What is expected
Transcribe the closing lines of the listing exactly, starting at the one that contains "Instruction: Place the" and including the last.

:: Dataset excerpt ::

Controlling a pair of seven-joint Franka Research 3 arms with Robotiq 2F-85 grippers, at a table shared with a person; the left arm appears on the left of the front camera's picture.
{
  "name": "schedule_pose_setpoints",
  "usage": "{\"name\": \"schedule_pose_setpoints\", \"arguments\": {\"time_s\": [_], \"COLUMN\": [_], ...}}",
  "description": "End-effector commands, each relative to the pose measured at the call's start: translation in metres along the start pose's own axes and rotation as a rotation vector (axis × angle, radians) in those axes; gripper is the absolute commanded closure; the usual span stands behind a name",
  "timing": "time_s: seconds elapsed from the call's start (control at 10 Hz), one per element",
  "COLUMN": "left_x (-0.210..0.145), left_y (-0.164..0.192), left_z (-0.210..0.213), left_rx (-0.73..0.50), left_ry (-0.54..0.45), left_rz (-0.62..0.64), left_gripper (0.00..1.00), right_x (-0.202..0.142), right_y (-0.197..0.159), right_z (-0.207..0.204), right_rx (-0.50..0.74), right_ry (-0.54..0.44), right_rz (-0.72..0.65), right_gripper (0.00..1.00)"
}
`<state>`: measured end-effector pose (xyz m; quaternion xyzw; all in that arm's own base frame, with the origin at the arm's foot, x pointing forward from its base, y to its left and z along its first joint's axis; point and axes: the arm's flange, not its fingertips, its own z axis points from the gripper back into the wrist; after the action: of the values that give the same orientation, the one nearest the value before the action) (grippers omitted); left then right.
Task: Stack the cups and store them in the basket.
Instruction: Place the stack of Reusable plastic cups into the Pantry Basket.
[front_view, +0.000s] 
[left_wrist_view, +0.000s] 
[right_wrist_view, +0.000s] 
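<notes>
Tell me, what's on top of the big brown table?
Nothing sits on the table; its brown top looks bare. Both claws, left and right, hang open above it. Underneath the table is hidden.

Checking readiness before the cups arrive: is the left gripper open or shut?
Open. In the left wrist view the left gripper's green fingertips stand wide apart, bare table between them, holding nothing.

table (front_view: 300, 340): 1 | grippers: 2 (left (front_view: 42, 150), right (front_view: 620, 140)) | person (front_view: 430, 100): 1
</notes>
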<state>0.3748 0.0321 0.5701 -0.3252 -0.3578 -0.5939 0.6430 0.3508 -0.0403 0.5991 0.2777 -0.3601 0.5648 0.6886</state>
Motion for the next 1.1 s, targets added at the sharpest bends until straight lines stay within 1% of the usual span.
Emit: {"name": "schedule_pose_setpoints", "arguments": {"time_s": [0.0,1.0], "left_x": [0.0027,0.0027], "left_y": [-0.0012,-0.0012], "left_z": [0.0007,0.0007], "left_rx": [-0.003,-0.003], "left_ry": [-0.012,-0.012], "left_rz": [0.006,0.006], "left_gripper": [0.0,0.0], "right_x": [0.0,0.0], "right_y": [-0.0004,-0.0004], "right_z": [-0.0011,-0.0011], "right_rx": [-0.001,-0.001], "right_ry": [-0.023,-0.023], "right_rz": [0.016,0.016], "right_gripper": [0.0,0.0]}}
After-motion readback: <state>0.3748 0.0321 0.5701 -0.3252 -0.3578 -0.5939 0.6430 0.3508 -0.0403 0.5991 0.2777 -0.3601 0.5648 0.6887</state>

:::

Answer to this exercise
Instruction: Place the stack of Reusable plastic cups into the Pantry Basket.
[front_view, +0.000s] 
[left_wrist_view, +0.000s] 
[right_wrist_view, +0.000s] 
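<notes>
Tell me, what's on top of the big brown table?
Nothing sits on the table; its brown top looks bare. Both claws, left and right, hang open above it. Underneath the table is hidden.

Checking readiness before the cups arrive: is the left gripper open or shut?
Open. In the left wrist view the left gripper's green fingertips stand wide apart, bare table between them, holding nothing.

table (front_view: 300, 340): 1 | grippers: 2 (left (front_view: 42, 150), right (front_view: 620, 140)) | person (front_view: 430, 100): 1
</notes>
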<state>0.3748 0.0321 0.5701 -0.3252 -0.3578 -0.5939 0.6430 0.3508 -0.0403 0.5991 0.2777 -0.3601 0.5648 0.6886</state>
Motion for the next 1.1 s, targets added at the sharpest bends until straight lines stay within 1% of the usual span.
Emit: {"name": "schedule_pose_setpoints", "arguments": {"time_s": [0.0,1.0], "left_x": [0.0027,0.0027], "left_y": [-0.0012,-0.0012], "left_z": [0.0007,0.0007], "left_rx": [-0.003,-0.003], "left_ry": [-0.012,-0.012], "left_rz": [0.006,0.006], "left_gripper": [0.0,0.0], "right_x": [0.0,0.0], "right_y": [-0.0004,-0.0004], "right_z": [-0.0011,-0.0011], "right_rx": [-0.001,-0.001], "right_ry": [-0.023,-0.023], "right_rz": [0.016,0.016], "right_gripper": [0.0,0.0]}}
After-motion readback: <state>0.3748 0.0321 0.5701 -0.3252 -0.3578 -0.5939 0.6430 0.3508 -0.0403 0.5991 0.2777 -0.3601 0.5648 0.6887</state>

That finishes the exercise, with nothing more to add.